Search code examples
vb6ocrscanningmodi

How can I do zonal OCR in VB6?


As you can see down there i made a programme that scans a document and optionally get the page info and material & size infos and date info.

enter image description here

When i use OCR scanning like this:

Dim Mdoc As MODI.Document
Dim Mlay As MODI.Layout
Dim fso As Scripting.FileSystemObject
Dim logfile As Object

Public Function ScanMan(ByVal Name As String, ByVal Path As String) As String
    Set Mdoc = New MODI.Document
    'Set Mdoc = CreateObject("MODI.Document")
    Set fso = New Scripting.FileSystemObject

    DoEvents
    ''''''''''''''''''''''''''''''''''''''''''''''''''''''''''
    ''''''''''''''''''' Create OCRLog File '''''''''''''''''''
    OCRPath = App.Path & "\OCR Results Log\"
    OCRName = Str(DateTime.Date) & " OCRresults"
    If fso.FolderExists(OCRPath) = False Then
        fso.CreateFolder (OCRPath)
    End If
    If fso.FileExists(OCRPath & OCRName & ".txt") = False Then
        fso.CreateTextFile OCRPath & OCRName & ".txt"
    End If
    Set logfile = fso.OpenTextFile(OCRPath & OCRName & ".txt", ForAppending)
    ''''''''''''''''''''''''''''''''''''''''''''''''''''''''''
    ''''''''''''''''''''''''''''''''''''''''''''''''''''''''''

    On Error GoTo OCRErr
    DoEvents
    Mdoc.Create Path & "\" & Name
    Mdoc.Images(0).OCR miLANG_ENGLISH, True, True
    logfile.Write Mdoc.Images(0).Layout.Text

    ScanMan = Mlay.Text

    Mdoc.Close False

    Set Mlay = Nothing
    Set Mdoc = Nothing

    Exit Function

OCRErr:
    logfile.WriteLine "OCR given (" & Err.Number & ") numbered (" & Err.Description & ") error."
    logfile.Close
End Function

This gets the whole page but i just want those 3 spesific area to be scanned so how can i achive that?
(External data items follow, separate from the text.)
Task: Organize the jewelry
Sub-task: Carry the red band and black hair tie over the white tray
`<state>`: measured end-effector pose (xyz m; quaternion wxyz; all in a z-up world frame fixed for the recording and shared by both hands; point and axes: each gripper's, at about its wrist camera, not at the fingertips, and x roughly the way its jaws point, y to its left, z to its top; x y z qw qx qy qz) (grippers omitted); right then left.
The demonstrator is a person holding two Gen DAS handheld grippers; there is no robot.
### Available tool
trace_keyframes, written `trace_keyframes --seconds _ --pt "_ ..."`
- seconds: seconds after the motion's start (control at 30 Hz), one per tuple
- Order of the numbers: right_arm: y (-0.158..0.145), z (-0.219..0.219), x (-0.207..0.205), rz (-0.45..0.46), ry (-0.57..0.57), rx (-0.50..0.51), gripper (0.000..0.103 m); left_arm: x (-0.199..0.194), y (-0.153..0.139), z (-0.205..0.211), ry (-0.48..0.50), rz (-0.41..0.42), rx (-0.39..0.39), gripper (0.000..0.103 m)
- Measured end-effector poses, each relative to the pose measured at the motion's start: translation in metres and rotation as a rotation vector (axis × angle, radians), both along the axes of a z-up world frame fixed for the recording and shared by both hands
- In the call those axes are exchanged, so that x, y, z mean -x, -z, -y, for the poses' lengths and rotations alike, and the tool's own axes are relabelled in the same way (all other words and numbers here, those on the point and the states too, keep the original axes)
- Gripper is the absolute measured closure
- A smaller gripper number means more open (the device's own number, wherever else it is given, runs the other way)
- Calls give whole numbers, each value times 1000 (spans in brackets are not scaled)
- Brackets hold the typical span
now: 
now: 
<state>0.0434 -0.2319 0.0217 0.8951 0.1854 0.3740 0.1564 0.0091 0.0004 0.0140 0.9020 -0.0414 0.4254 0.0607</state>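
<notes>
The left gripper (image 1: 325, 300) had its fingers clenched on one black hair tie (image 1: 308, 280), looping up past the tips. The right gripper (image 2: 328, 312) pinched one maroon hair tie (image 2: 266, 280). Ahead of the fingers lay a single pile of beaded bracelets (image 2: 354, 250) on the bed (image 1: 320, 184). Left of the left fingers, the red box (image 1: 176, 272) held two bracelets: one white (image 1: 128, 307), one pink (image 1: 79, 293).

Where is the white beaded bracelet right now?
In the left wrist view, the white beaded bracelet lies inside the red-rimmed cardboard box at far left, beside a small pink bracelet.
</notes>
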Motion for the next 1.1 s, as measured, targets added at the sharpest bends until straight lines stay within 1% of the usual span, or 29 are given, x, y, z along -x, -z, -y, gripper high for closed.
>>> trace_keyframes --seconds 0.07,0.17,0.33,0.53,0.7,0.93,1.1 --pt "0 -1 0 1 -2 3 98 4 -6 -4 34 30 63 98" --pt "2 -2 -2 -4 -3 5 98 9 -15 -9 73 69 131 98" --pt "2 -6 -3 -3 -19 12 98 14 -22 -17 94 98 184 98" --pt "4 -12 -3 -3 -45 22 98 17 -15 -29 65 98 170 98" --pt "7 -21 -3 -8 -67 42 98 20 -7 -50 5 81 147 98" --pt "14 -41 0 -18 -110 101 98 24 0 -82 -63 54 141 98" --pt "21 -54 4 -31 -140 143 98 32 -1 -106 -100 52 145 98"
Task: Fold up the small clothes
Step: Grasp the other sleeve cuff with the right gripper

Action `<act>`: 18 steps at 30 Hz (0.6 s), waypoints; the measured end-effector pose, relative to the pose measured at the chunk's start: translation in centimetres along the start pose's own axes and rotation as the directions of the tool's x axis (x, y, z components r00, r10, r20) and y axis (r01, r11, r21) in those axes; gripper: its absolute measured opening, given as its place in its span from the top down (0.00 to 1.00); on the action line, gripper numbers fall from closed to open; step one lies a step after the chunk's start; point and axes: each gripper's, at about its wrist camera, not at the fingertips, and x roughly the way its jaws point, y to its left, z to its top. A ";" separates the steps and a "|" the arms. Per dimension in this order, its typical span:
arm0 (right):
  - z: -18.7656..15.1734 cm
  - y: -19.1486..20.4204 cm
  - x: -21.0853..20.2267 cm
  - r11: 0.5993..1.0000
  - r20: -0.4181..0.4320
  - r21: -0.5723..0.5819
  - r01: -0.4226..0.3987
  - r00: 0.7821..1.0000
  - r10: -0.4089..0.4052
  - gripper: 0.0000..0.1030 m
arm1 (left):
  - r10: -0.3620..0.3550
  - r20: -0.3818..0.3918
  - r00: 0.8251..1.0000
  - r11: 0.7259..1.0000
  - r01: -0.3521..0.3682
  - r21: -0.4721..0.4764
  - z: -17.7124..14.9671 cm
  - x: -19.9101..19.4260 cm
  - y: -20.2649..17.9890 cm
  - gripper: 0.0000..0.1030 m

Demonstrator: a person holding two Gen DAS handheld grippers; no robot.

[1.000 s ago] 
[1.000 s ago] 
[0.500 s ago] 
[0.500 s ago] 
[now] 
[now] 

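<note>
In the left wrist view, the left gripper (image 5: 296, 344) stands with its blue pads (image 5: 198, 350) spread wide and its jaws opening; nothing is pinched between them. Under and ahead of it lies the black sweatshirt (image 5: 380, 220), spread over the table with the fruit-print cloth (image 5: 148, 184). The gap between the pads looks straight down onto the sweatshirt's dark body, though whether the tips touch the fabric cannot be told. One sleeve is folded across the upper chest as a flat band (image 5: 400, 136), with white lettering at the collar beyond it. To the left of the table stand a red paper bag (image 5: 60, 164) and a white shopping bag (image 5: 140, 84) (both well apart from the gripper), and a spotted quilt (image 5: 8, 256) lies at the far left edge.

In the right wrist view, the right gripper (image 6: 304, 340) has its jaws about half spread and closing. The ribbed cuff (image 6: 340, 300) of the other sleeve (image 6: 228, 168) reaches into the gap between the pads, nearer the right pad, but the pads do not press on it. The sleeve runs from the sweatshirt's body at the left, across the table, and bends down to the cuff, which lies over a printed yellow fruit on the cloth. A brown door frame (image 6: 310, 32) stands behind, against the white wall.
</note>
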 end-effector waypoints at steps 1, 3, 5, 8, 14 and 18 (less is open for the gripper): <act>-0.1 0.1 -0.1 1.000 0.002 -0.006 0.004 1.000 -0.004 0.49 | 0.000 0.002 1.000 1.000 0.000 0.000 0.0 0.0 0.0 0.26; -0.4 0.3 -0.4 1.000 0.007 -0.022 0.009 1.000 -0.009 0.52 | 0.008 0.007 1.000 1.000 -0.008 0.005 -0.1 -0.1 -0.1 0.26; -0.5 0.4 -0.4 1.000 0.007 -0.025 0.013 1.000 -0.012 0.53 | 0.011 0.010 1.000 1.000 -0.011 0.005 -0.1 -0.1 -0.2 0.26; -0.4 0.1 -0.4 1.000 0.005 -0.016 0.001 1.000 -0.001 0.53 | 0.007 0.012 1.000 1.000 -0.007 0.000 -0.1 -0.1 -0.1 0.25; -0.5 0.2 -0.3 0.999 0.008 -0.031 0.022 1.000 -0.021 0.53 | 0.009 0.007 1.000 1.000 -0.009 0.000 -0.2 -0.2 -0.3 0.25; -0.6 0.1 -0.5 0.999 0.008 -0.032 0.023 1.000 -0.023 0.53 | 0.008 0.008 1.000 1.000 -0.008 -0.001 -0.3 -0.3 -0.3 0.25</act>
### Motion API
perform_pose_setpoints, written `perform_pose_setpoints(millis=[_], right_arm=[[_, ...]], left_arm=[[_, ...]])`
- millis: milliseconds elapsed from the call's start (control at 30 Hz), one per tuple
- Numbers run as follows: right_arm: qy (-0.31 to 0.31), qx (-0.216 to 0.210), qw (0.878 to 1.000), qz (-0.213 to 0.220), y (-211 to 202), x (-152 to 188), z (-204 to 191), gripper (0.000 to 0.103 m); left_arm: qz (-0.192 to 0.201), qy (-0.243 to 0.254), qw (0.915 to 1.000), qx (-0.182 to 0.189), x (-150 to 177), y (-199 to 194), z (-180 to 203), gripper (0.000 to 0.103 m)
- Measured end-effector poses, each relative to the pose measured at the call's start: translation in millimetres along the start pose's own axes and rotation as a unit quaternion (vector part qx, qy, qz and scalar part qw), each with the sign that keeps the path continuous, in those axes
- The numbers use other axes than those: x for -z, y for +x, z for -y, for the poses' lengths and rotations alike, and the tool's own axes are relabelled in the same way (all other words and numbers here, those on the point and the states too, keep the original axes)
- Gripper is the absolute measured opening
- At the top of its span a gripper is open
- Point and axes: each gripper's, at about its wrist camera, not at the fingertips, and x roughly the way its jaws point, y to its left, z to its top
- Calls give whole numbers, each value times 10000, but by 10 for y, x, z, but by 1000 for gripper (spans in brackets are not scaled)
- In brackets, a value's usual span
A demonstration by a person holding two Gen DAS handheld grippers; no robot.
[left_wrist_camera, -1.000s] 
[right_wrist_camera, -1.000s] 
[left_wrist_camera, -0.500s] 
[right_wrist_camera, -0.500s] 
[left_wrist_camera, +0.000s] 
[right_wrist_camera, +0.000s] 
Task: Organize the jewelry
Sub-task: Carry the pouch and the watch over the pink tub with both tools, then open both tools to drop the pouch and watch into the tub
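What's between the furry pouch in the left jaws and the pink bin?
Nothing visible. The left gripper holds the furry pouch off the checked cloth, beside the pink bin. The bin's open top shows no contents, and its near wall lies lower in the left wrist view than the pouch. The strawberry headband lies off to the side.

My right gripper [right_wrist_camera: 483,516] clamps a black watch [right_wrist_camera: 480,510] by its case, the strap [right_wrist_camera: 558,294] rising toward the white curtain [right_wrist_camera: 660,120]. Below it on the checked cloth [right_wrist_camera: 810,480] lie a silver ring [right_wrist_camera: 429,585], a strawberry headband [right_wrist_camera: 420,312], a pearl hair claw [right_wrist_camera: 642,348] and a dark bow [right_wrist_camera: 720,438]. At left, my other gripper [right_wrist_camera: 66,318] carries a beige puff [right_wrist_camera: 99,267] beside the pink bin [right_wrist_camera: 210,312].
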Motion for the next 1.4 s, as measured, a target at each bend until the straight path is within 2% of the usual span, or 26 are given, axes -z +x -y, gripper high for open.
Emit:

Is there any function for that? Which scans only X,Y coordinates?


Solution

  • A vb6 snippet

    Sub TestTextSelection()
    
      Dim miTextSel As MODI.IMiSelectableItem
      Dim miSelectRects As MODI.miSelectRects
      Dim miSelectRect As MODI.miSelectRect
      Dim strTextSelInfo As String
    
      Set miTextSel = MiDocView1.TextSelection
      Set miSelectRects = miTextSel.GetSelectRects
      strTextSelInfo = _
        "Bounding rectangle page & coordinates: " & vbCrLf
      For Each miSelectRect In miSelectRects
        With miSelectRect
          strTextSelInfo = strTextSelInfo & _
            .PageNumber & ", " & .Top & ", " & _
            .Left & ", " & .Bottom & ", " & _
            .Right & vbCrLf
        End With
      Next
      MsgBox strTextSelInfo, vbInformation + vbOKOnly, _
        "Text Selection Info"
    
      Set miSelectRect = Nothing
      Set miSelectRects = Nothing
      Set miTextSel = Nothing
    
    End Sub
    

    Though the question is tagged as vb6 but answer is from vb.Net 2010. I hope vb.NET could easily be converted to vb6, only matters is just a few more time.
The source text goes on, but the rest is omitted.